## What the exercise asks
Taking the lines below one at a time, count those with the string "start" and give the result alone.

##############################

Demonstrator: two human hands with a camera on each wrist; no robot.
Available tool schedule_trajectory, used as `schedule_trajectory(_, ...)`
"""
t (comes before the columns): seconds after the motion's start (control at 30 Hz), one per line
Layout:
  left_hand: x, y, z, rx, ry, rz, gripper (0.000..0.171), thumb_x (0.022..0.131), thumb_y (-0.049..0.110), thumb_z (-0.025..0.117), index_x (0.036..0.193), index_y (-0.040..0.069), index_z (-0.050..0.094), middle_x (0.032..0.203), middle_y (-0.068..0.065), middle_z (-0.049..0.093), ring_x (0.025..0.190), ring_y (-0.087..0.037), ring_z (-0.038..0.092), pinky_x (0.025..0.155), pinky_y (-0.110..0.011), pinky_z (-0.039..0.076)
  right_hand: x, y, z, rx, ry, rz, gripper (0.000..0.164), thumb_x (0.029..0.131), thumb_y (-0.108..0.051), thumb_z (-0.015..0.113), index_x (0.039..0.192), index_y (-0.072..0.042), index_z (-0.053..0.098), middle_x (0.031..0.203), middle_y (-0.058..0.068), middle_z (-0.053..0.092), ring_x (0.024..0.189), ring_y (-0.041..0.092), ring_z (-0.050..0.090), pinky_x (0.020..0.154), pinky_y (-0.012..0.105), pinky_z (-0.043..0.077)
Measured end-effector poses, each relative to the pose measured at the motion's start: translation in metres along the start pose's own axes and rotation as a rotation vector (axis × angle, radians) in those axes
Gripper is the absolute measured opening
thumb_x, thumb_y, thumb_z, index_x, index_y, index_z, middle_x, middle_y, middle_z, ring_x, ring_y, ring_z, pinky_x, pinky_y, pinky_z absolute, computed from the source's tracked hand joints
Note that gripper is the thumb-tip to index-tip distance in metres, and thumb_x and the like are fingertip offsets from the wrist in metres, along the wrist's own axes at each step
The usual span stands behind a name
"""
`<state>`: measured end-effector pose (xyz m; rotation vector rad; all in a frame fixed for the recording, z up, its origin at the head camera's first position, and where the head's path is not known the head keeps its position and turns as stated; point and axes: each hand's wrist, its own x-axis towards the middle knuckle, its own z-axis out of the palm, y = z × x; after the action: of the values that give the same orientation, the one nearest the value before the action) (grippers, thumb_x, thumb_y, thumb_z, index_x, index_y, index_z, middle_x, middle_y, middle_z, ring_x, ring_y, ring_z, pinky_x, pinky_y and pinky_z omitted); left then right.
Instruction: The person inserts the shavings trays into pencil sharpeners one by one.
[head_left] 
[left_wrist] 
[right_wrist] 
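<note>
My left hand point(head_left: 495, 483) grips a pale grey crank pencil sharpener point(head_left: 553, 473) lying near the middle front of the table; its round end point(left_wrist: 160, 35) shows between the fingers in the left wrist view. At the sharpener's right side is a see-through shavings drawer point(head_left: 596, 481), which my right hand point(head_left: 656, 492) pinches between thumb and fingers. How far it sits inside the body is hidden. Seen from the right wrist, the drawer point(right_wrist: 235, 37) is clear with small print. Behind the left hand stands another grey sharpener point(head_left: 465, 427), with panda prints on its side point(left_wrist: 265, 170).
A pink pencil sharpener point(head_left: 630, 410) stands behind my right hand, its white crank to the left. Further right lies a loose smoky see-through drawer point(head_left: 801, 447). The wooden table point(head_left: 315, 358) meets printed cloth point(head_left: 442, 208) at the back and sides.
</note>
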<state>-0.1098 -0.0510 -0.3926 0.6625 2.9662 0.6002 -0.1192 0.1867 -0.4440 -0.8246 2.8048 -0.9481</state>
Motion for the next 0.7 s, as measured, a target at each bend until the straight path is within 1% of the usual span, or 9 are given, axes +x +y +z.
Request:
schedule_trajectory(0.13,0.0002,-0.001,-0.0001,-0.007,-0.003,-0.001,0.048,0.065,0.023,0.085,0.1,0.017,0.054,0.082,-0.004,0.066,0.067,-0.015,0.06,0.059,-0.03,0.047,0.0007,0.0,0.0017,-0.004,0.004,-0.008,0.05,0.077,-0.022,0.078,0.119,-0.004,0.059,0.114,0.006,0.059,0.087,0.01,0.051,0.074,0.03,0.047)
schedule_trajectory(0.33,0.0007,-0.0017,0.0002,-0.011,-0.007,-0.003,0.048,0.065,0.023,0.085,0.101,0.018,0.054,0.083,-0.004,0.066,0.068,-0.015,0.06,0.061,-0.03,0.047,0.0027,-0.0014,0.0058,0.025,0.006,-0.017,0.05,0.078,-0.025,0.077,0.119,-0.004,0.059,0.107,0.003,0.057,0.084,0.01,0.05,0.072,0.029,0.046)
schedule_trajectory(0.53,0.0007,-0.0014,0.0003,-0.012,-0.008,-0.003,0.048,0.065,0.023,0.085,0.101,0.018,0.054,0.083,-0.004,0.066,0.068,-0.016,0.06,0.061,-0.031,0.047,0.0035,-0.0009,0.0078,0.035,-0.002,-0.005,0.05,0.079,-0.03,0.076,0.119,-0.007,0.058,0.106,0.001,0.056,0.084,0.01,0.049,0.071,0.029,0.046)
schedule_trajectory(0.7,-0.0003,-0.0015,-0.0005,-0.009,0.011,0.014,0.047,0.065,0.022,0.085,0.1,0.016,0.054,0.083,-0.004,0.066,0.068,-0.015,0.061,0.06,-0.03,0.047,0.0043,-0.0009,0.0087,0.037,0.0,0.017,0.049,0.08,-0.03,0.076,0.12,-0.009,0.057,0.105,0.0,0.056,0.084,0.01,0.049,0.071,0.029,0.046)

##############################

## Exercise answer
2